EXERCISE INSTRUCTIONS
Reproduce the whole listing that follows, exactly as it stands.

DATA PROVIDED
⟨

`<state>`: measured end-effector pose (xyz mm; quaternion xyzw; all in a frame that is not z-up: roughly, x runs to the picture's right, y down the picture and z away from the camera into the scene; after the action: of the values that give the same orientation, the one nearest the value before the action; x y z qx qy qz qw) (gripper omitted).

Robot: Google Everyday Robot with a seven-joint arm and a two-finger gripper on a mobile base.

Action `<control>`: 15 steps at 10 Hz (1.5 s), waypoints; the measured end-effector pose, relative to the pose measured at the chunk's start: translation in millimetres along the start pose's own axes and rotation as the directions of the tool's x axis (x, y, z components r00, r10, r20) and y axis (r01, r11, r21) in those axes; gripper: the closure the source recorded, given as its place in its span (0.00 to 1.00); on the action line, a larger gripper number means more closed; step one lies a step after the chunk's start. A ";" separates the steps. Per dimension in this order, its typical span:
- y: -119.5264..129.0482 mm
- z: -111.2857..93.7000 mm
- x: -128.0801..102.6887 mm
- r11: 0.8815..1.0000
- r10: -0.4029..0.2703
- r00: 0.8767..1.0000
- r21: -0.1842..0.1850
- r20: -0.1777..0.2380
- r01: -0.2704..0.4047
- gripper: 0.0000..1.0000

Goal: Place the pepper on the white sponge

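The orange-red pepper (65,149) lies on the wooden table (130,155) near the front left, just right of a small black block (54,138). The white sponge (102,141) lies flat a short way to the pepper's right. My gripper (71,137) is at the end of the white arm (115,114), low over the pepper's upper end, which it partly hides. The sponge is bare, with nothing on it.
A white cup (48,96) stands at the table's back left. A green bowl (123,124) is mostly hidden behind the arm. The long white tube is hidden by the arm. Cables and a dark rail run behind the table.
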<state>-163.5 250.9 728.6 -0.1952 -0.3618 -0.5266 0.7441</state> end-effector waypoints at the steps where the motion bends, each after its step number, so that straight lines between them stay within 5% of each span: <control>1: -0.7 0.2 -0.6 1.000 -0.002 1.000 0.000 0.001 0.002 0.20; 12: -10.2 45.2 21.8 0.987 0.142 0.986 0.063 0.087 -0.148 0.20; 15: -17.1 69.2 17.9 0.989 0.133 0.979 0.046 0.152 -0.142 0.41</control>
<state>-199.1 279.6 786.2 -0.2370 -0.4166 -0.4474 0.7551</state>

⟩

OUTPUT BELOW
`<state>`: measured end-effector pose (xyz mm; quaternion xyzw; all in a frame that is not z-up: roughly, x runs to the picture's right, y down the picture and z away from the camera into the scene; after the action: of the values that give the same orientation, the one nearest the value before the action; x y z qx qy qz qw) (gripper omitted).

Robot: Google Everyday Robot with a seven-joint arm and a two-finger gripper on a mobile base.

Action `<control>`: 15 steps at 10 Hz (1.5 s), waypoints; the measured end-effector pose, relative to the pose measured at the chunk's start: translation in millimetres along the start pose's own axes and rotation as the directions of the tool's x axis (x, y, z components r00, r10, r20) and y axis (r01, r11, r21) in those axes; gripper: the closure the source recorded, given as its place in its span (0.00 to 1.00); on the action line, a larger gripper number means more closed; step one lies a step after the chunk's start. A ";" separates the steps. Per dimension in this order, its typical span:
- y: -119.5264..129.0482 mm
- z: -111.2857..93.7000 mm
- x: -128.0801..102.6887 mm
- r11: 0.8815..1.0000
- r10: -0.4029..0.2703
- r00: 0.8767..1.0000
- r21: -0.1842..0.1850
- r20: -0.1777..0.2380
- r01: -0.2704..0.4047
- gripper: 0.0000..1.0000

Goal: Place the pepper on the white sponge

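The orange-red pepper (65,149) lies on the wooden table (130,155) near the front left, just right of a small black block (54,138). The white sponge (102,141) lies flat a short way to the pepper's right. My gripper (71,137) is at the end of the white arm (115,114), low over the pepper's upper end, which it partly hides. The sponge is bare, with nothing on it.
A white cup (48,96) stands at the table's back left. A green bowl (123,124) is mostly hidden behind the arm. The long white tube is hidden by the arm. Cables and a dark rail run behind the table.
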<state>-163.5 250.9 728.6 -0.1952 -0.3618 -0.5266 0.7441</state> end-effector waypoints at the steps where the motion bends, each after its step number, so that straight lines between them stay within 5% of each span: <control>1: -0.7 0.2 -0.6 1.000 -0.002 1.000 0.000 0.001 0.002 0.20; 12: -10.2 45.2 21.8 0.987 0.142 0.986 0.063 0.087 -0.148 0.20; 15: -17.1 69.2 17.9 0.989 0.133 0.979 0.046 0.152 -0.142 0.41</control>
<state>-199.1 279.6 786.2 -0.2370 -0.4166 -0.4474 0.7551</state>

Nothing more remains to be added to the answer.